The impending announcement
Last night I spent the better part of a lengthy post discussing the Friday night fall harvest party and impending candidacy of Larry Hogan, expressing the sentiment that, while the party was nice, I’m sure a lot of people were expecting a more formal announcement.
But when looking into the mechanics of such a campaign I suppose I can see why this situation had to happen.
I know enough about campaign finance law to realize that Larry has to have an active account with the state Board of Elections before he can do any financial activity related to a gubernatorial campaign. His former account set up for the 2010 election was closed, so on Thursday when I checked he had no new account set up yet. The BoE is generally a few days behind so the possibility of a Friday setup was there.
But there will have to be a transition by Change Maryland as well. Because it’s a 527 organization, Change Maryland can’t advocate for Larry Hogan as a candidate without forming a PAC. According to the Summary Guide of Maryland campaign laws:
Other political committees not registered with either a state or with the FEC, i.e. 527 organizations or political clubs, may make contributions to a Maryland political committee. Additionally, they are not required to file any campaign finance reports or statements with the State Board.

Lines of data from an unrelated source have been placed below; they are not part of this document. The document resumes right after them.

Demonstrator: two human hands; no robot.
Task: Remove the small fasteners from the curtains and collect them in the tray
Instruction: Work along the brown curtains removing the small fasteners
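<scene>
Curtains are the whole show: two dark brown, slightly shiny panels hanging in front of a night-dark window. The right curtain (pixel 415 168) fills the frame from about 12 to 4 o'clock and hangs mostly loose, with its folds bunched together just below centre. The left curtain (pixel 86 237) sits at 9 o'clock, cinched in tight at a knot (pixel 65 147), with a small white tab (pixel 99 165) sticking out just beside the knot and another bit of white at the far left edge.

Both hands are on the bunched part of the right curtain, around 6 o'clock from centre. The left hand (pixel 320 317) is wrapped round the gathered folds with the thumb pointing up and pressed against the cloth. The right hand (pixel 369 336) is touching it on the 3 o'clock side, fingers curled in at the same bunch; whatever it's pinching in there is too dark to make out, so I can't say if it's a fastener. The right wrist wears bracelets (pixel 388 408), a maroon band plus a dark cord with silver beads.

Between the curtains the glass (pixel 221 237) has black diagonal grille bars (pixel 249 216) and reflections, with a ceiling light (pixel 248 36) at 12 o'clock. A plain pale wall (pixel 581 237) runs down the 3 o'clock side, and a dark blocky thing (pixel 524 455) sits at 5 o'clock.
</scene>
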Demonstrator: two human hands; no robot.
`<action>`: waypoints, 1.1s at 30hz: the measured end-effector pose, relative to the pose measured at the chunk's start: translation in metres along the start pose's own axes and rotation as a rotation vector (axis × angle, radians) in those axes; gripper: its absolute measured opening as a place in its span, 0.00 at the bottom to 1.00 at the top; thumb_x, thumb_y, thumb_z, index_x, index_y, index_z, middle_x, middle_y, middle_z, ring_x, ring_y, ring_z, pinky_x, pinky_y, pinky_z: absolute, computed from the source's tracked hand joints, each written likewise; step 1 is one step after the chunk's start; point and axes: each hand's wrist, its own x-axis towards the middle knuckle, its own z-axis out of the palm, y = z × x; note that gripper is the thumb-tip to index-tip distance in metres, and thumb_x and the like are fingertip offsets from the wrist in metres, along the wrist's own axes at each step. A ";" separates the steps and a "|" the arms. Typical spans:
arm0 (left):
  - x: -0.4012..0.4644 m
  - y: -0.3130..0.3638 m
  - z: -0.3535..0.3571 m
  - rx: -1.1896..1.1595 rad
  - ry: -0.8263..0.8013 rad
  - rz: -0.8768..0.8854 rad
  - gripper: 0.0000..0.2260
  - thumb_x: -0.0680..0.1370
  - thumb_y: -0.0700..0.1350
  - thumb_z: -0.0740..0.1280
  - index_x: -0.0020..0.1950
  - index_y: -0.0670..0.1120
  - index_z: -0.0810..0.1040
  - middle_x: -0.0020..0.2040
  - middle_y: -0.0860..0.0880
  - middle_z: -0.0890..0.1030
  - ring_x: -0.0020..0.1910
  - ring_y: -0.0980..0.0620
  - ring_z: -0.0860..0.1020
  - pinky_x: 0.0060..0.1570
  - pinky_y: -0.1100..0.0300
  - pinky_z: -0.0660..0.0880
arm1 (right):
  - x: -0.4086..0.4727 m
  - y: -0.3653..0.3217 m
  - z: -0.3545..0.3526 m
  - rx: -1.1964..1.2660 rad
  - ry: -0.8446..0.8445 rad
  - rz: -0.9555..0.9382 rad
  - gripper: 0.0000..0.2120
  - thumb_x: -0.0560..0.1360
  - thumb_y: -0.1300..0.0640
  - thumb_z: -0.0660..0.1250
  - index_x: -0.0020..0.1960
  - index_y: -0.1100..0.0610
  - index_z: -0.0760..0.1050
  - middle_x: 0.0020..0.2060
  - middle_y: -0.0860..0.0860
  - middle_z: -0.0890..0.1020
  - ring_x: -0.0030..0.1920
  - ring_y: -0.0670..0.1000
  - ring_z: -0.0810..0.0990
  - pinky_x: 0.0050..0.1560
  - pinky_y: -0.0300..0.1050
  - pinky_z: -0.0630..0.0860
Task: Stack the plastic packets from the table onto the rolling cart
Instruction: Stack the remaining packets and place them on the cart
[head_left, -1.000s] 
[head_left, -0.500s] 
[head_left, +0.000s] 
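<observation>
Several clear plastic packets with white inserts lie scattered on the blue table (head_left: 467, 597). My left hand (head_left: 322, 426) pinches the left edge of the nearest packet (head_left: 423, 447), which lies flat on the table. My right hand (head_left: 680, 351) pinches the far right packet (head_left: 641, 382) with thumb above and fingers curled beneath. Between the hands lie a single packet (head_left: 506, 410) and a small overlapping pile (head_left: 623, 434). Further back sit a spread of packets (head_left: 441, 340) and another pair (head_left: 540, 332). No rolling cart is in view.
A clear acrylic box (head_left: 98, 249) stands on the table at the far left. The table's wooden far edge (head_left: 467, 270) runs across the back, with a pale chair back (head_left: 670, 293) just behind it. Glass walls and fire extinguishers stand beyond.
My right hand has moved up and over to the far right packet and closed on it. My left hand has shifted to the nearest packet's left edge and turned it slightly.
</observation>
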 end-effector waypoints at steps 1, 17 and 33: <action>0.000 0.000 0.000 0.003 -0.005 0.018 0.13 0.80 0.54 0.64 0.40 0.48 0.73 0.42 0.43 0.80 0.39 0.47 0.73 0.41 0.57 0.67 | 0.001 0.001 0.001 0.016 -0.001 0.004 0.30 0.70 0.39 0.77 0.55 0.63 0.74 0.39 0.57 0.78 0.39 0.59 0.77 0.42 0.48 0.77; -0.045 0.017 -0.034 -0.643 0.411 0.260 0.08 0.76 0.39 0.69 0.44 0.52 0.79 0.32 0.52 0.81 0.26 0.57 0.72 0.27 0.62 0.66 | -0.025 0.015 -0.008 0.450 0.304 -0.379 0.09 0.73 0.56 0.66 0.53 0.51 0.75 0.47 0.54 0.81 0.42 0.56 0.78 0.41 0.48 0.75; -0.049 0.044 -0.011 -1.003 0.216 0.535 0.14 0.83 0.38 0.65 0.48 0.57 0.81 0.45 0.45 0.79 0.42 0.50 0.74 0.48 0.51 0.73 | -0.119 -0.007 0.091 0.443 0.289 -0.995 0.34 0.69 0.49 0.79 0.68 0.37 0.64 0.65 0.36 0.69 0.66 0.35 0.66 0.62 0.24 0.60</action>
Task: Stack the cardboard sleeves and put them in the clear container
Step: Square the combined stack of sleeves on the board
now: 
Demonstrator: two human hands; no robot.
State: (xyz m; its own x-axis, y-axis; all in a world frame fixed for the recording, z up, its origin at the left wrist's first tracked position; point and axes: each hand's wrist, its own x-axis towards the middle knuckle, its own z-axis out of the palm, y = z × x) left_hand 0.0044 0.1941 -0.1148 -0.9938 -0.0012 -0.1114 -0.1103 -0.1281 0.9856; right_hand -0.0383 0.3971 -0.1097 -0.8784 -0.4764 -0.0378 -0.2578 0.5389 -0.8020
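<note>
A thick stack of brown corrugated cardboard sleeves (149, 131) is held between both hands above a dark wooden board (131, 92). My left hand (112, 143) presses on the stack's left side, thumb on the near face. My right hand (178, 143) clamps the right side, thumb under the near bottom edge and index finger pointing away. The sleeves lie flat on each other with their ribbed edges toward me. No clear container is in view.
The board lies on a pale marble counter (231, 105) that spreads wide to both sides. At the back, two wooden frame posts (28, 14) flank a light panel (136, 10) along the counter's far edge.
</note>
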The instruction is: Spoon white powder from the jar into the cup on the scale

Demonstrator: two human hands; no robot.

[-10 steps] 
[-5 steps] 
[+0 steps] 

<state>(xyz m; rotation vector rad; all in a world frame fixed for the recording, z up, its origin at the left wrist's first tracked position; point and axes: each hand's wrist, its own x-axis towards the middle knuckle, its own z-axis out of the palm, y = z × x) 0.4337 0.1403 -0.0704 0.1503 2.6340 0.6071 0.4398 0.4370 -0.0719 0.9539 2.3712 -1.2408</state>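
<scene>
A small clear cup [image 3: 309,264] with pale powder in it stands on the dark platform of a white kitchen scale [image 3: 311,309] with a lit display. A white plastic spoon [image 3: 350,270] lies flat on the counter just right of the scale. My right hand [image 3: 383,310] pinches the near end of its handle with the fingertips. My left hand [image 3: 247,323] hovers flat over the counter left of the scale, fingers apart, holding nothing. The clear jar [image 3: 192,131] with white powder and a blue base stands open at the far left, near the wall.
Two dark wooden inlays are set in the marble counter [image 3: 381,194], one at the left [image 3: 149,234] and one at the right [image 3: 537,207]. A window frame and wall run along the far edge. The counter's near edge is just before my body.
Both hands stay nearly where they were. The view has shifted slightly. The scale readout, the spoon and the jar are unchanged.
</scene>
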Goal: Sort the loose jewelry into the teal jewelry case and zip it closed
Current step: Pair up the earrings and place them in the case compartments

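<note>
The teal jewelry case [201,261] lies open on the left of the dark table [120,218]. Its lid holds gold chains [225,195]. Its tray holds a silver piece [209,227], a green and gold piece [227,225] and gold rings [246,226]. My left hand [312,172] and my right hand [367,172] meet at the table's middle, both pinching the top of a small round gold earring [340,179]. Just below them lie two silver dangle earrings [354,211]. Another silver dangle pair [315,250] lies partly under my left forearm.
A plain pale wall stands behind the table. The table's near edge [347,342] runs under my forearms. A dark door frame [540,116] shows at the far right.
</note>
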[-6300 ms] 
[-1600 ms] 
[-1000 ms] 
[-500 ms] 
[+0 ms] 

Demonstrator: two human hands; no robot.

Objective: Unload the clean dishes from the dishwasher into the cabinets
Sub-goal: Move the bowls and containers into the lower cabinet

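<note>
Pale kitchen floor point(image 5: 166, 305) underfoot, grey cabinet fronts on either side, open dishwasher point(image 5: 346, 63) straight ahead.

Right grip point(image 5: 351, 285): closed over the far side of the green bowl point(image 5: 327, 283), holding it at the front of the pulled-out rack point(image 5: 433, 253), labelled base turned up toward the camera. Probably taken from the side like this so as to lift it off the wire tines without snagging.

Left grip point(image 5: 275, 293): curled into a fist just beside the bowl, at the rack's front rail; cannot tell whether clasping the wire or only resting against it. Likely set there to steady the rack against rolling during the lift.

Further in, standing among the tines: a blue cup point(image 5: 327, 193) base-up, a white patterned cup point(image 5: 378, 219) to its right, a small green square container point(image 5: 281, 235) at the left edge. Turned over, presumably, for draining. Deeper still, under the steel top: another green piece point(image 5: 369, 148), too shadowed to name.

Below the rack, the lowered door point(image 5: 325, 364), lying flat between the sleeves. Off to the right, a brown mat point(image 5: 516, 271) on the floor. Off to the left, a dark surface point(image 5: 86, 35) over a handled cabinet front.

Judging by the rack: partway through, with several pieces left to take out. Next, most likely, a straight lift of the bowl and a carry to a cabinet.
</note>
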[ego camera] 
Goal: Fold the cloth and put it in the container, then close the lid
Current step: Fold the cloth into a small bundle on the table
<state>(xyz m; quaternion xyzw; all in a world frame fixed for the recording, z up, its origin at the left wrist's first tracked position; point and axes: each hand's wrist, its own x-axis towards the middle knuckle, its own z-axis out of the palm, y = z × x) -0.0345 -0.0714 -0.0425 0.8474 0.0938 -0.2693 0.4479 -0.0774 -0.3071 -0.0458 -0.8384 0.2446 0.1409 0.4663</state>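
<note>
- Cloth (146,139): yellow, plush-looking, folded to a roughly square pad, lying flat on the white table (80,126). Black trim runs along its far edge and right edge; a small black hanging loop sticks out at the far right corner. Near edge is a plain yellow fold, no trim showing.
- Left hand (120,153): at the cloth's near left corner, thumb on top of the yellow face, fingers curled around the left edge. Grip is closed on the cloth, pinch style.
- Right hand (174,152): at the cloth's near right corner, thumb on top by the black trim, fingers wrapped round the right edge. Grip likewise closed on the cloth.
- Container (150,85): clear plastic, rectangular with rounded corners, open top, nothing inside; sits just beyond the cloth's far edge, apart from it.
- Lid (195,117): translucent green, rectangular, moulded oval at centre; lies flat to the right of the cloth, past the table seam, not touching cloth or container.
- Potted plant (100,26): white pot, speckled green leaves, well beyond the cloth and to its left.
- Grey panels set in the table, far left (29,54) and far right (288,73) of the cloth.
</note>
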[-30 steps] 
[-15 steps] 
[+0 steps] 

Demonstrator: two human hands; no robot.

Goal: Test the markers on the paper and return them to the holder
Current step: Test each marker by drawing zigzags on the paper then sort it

However, if the political organization engages in campaign finance activity or express advocacy regarding a candidate for a State election, then the organization may be required to form as Maryland PAC.
Obviously Change Maryland can continue to function without Hogan, but as the public face of the organization going without Larry would make things a little more difficult. By pushing the announcement to January, the transition can be formalized, although I’m sure those plans were already in place some time ago.
And having Change Maryland as the vehicle for Hogan’s brand awareness presents some great advantages. As Larry pointed out in 2011 in Change Maryland’s early days, “it certainly wouldn’t hurt if I run.” As it stands, Larry can use Change Maryland in the same sort of fashion that Charles Lollar used his draft campaign – looking gubernatorial in one respect, but allowing himself to be coy when needed. As I said a month ago regarding Hogan’s Eastern Shore appearances:
Most people who are in the real estate business aren’t going to make a farm tour of the Eastern Shore. But if you’re seeking the Republican nomination for governor, it’s certain you will be talking to your base and that number includes a heaping helping of Eastern Shore hospitality.
Larry can make these trips – presumably on his own dime, although it’s possible Change Maryland paid for it (how would we know?) – but can also tell the Gazette he’s looking for the “perfect scenario” to enter the gubernatorial race or be critical of the budget in the Easton Star-Democrat without disclosing what he may do if elected. That’s the beauty of “being” Change Maryland.
The second advantage to waiting until January is that it will be possible to know just how well his three opponents, who have already filed and would have to turn in campaign finance reports to the state BoE by the middle of that month, are doing financially. In his 2010 run, Hogan was willing to drop $325,000 into his personal kitty so he could have that to fall back on as seed money.
Of course, there are a couple drawbacks to this strategy. One is that money and volunteers have a couple more months to accrue to other campaigns. But the other is the nagging perception of entitlement and unflattering comparison to Bob Ehrlich’s late entry to his doomed 2010 campaign, where he dithered for months on whether he would run, flirted with the notion of running for U.S. Senate, and finally announced just seven months before the election with just one barely-known opponent because Hogan had ceded the race a few months earlier.
Moreover, Hogan is the one candidate in the race with a direct connection to Ehrlich as his former Secretary of Appointments.
I suppose what makes this troubling for me is that we have less of a chance to vet Larry Hogan before the election next June. Certainly we can gather that he’ll be a fiscal hawk, but what about other issues like the Second Amendment, transferring power to local jurisdictions by reining in Annapolis bureaucrats, or dealing with federal mandates on education or Obamacare? Change Maryland has been a valuable resource in the fight against the O’Malley/Brown administration on the tax front, but when running for governor you need more than an one-note samba.